WHAT YOU ARE ASKED TO DO: Every line of the records below from the line with "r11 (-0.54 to" up to and including the line with "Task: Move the" must be reproduced exactly, and no line outside that range.

(Records from a collection)
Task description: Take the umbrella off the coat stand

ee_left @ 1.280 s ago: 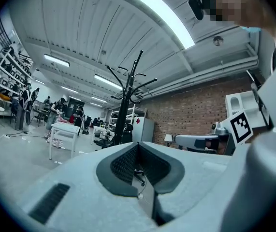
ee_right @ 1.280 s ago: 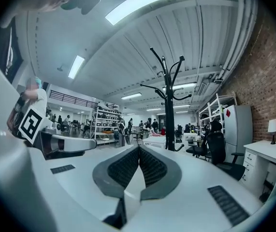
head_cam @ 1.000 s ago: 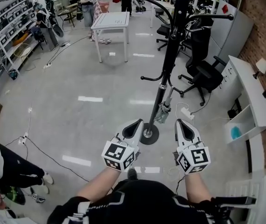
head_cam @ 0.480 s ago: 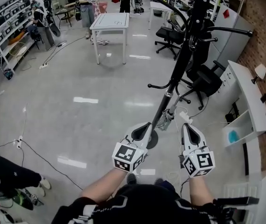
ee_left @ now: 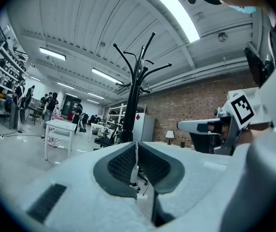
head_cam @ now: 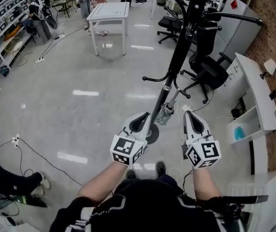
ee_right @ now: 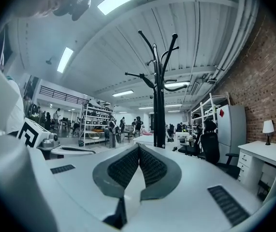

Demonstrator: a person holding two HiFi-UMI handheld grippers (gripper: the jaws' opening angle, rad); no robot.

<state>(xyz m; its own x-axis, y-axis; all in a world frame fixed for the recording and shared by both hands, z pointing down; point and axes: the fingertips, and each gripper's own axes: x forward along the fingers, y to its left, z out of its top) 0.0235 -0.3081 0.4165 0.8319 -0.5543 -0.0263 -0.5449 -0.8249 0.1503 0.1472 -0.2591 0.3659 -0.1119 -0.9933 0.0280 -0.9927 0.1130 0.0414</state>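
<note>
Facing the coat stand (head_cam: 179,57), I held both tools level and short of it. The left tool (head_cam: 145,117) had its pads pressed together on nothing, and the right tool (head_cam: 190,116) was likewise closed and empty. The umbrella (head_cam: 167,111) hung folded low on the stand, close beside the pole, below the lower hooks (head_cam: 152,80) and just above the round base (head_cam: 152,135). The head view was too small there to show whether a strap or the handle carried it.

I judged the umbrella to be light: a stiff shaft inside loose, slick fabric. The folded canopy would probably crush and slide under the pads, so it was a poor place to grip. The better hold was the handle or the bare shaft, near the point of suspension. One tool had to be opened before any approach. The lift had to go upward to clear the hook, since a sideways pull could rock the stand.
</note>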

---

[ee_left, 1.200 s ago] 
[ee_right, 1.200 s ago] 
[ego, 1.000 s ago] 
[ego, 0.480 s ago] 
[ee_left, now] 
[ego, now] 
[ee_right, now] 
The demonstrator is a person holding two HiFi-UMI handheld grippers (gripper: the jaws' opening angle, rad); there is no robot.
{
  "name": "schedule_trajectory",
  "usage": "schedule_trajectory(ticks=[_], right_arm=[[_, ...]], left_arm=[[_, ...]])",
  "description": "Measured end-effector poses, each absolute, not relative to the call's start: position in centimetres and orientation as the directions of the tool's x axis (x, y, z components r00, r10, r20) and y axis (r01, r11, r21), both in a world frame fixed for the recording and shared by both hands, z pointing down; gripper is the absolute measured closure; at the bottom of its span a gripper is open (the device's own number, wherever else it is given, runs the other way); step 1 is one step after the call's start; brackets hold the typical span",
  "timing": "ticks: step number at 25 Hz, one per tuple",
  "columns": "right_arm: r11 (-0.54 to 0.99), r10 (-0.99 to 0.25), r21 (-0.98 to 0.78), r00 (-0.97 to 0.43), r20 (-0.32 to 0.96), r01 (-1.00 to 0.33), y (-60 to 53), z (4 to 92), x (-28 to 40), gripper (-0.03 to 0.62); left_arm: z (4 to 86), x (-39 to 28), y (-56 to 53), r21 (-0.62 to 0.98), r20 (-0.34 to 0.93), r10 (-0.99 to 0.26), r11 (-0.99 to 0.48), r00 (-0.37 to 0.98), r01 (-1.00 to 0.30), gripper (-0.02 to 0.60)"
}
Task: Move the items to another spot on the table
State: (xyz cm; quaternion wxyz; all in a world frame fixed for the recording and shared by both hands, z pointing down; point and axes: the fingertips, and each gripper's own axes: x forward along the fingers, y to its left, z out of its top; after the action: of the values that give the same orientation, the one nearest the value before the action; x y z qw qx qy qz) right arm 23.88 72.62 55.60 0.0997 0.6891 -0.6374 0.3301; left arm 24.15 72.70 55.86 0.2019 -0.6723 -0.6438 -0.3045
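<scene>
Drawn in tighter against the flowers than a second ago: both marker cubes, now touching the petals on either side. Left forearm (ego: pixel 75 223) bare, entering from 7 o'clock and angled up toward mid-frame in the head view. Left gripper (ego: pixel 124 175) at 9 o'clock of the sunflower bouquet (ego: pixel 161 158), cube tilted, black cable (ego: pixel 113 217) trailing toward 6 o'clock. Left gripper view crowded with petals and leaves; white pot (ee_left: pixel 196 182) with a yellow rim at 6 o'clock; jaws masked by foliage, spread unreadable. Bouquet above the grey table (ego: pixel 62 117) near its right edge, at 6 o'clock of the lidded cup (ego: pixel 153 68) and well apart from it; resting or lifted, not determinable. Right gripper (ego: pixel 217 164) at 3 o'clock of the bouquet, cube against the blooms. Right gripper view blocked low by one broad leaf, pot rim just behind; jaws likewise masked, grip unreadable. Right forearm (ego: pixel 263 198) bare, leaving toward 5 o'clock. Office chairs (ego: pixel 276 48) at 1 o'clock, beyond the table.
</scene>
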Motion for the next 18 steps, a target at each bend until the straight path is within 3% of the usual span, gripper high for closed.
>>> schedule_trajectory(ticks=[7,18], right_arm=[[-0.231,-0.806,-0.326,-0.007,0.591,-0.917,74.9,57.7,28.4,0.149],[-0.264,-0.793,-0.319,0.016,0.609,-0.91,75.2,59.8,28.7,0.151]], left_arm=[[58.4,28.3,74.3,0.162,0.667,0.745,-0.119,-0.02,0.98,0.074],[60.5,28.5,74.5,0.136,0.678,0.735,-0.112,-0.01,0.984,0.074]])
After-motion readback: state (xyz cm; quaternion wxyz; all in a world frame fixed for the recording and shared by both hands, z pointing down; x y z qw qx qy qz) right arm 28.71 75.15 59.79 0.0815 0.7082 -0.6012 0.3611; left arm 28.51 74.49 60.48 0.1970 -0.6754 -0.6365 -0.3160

RESULT:
  "columns": "right_arm: r11 (-0.54 to 0.99), r10 (-0.99 to 0.25), r21 (-0.98 to 0.78), r00 (-0.97 to 0.43), r20 (-0.32 to 0.96), r01 (-1.00 to 0.33), y (-60 to 53), z (4 to 92), x (-28 to 40), gripper (-0.03 to 0.62); left_arm: z (4 to 86), x (-39 to 28), y (-56 to 53), r21 (-0.62 to 0.98), r20 (-0.34 to 0.93), r10 (-0.99 to 0.26), r11 (-0.99 to 0.48), r00 (-0.37 to 0.98), r01 (-1.00 to 0.30), gripper (-0.02 to 0.60)"
}
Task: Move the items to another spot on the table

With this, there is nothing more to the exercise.